What was the beginning pint for your music career? How did it all start?

I was growing up in a strange type of musical home. My parents being born during World War II and having suffered bomb raids, displacement and separation from their families longed for a peaceful and silent haven to build a family. Imagine an austere Bauhaus-type house, filled with collector’s pieces and antiques, silent in its core, with classical music the only kind to fill the white painted halls every other fortnight or so. We did not have any TV, nor was there any radio culture. I was a clean slate when it came to popular music. First mixtapes from classmates featuring the classic eighties quickly lead to discovering rock music and I was already playing in a cover band at the age of thirteen. 

After having seen The Offspring’s “Come Out and Play” on MTV during a family vacation in the United States I was hooked. The song was not yet known in Germany and so my twin brother and I decided to cover it. That was the beginning of  “Sanity” and it was 1994. And it was not enough. Not nearly enough. 

We were eager to experiment with creating songs ourselves. I wanted to find out how song writing actually works. Can I do it? How do I express what I musically enjoy? How does it sound if I compose these chords for guitar, the harmonic 3rd in bass and a progressive drumming underneath it? I was overflowing with creativity. 

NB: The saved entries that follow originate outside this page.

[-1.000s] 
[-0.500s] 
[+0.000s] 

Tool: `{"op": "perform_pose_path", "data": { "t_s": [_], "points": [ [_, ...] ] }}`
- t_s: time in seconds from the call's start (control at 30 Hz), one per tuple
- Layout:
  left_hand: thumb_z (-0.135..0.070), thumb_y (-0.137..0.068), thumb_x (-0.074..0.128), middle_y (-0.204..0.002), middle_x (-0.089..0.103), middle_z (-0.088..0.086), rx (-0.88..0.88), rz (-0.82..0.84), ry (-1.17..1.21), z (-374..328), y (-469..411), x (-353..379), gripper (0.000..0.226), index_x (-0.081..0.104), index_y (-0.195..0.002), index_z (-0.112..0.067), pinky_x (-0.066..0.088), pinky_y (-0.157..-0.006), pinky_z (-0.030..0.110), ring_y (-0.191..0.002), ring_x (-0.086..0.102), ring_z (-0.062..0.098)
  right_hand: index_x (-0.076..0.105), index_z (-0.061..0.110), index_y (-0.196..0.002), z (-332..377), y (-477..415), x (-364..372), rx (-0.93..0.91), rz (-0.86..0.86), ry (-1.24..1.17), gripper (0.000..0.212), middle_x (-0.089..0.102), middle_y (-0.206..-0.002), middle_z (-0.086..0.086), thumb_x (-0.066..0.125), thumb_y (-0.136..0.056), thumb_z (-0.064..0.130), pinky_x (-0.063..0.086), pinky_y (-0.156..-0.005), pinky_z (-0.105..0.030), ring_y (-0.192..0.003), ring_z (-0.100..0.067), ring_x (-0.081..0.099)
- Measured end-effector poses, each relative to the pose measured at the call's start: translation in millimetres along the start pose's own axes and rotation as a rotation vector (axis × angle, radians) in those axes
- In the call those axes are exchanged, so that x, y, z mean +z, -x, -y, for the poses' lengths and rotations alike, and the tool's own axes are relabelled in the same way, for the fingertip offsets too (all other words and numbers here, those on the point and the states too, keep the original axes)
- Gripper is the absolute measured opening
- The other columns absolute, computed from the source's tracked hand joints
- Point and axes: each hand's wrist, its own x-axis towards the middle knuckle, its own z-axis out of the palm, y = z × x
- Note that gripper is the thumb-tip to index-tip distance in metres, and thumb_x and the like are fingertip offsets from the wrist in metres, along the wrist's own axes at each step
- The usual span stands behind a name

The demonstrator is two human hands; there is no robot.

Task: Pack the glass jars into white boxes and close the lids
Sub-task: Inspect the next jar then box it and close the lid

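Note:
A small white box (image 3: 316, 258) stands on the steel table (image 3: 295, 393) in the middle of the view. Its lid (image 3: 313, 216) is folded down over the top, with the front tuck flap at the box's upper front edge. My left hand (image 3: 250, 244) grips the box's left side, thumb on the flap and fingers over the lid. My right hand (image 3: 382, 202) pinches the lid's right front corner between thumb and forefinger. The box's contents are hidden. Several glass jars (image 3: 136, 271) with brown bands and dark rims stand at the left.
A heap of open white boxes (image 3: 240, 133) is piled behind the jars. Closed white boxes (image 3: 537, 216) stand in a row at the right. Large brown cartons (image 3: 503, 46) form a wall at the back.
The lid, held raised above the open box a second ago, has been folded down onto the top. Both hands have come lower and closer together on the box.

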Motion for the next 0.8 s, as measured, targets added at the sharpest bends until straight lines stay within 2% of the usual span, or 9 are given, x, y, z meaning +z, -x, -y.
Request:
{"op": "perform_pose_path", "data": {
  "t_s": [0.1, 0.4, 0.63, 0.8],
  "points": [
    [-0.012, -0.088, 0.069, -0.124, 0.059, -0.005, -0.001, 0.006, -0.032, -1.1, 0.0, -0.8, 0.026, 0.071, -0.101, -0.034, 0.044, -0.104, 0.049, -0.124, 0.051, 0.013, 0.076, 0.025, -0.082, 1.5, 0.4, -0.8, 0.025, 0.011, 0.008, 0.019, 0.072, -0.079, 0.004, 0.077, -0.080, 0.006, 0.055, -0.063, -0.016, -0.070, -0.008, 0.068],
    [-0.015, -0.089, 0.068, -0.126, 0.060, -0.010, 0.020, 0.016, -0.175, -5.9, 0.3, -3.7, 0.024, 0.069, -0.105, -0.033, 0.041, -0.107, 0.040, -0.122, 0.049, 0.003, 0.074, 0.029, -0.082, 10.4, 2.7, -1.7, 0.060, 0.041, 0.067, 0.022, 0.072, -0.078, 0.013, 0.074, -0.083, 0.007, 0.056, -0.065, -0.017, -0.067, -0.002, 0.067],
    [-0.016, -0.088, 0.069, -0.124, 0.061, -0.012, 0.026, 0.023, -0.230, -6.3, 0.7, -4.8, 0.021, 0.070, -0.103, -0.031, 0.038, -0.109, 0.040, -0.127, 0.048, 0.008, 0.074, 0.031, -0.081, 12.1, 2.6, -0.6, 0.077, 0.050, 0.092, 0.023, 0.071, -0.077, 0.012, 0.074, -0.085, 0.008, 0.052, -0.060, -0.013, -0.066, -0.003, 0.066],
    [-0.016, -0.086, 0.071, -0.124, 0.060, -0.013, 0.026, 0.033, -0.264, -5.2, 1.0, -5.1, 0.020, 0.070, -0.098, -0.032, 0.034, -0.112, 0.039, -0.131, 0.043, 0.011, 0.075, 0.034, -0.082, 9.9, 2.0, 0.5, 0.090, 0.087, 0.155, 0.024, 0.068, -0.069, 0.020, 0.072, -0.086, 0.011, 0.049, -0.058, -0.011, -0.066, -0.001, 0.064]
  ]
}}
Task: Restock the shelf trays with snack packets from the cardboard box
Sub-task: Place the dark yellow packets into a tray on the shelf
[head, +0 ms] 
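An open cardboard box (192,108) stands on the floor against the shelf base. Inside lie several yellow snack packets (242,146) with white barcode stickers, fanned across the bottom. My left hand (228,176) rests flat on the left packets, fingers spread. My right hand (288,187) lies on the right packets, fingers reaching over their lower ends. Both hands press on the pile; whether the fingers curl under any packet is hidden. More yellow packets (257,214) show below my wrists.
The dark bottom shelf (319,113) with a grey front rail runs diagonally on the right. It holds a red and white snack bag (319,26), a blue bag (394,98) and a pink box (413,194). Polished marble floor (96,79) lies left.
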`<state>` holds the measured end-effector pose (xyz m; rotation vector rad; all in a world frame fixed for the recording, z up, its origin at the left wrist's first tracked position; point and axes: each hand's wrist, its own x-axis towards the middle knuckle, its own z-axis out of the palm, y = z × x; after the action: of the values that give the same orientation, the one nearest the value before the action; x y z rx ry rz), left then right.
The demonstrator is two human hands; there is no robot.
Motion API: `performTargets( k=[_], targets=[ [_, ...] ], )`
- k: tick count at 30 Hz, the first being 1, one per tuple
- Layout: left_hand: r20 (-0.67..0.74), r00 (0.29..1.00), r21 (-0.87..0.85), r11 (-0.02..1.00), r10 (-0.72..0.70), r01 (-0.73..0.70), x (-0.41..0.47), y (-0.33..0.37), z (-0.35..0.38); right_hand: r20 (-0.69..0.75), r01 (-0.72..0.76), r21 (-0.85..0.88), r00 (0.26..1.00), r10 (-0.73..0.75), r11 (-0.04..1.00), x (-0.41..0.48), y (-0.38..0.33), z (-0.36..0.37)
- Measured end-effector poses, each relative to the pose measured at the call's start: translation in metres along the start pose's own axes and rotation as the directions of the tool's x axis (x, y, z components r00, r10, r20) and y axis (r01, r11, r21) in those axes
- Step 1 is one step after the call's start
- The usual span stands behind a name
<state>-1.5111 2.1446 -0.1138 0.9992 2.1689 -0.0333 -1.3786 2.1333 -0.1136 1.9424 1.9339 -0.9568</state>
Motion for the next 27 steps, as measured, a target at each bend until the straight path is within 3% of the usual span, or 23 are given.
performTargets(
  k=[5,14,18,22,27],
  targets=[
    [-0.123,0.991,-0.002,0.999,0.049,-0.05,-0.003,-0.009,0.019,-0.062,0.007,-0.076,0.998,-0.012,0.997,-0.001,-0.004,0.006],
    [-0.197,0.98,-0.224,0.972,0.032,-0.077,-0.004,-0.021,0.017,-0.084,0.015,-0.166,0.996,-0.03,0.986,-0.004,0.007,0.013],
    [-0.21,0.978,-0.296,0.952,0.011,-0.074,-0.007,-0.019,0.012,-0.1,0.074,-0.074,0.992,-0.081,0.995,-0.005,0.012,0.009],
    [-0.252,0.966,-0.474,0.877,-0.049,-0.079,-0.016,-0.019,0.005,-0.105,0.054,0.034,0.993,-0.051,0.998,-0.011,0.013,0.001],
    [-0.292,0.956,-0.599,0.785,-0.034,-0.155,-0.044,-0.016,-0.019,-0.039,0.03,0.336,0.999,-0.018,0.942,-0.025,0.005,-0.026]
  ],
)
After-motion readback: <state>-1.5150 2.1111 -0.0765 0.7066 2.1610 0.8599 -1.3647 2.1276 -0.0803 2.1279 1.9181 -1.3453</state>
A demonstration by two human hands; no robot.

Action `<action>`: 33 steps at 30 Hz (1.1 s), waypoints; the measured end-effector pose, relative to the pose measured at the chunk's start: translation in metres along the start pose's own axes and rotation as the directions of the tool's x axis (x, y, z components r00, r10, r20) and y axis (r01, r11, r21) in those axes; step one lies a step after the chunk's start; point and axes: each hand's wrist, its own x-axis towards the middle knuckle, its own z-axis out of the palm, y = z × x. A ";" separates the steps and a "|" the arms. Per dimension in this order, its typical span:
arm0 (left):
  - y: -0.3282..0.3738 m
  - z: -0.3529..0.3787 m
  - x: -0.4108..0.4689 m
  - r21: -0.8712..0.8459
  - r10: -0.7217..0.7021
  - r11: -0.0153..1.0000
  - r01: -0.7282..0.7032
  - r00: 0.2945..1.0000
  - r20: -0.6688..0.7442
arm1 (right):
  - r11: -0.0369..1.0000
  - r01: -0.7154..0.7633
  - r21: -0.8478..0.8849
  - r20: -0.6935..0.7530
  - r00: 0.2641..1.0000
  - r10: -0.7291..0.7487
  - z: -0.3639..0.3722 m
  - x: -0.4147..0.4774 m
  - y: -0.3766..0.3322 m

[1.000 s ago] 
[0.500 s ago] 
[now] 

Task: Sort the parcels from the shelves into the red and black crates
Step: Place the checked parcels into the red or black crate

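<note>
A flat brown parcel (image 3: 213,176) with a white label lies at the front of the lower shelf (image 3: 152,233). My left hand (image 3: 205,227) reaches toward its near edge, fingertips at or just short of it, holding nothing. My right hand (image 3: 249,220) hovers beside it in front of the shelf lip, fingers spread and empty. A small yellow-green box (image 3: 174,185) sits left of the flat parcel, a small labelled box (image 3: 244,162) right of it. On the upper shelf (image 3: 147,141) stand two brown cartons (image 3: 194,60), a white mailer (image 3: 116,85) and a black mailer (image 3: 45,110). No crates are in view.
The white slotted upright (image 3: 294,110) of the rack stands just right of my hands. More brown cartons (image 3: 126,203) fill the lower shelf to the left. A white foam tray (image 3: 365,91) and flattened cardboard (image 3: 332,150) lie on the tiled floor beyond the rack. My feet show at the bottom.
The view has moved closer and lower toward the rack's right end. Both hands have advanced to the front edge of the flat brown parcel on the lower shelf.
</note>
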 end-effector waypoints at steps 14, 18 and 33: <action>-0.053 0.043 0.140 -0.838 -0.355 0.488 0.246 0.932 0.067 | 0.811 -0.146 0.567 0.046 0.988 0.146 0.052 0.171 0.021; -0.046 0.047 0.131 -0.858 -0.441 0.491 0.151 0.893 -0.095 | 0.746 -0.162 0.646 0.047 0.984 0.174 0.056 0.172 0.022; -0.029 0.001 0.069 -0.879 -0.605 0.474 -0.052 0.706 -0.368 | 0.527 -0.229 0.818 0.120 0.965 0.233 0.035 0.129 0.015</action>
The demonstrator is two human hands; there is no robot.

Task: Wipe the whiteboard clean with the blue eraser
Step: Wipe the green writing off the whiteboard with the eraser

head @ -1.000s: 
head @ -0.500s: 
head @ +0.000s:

I got pretty quickly into hard rock and heavy metal, starting with AC/DC and G’n’R. But then somebody had me listen to Metallica, my first real heavy metal experience. 

There was a music show on the public broadcast channel “FAB – Fernsehen aus Berlin” which featured a documentary about “Death Metal”. Imagine, a teenager in a classical music-home (we had bought a (small) TV in the meantime) watching in all earnestness an educational television program about death metal –  and the next thing I know, I went to a music store to buy my first death metal CD. Funny but true, the shop clerk was totally lost when I asked him about death metal, so we both went to the “D” section and found a CD from a band called Death and he sold it to me. Luckily, it was death metal and that sealed my fate and the direction our band would be taking from now on. 

Was there any bumps on the road? What kind of challenges did you have to deal with?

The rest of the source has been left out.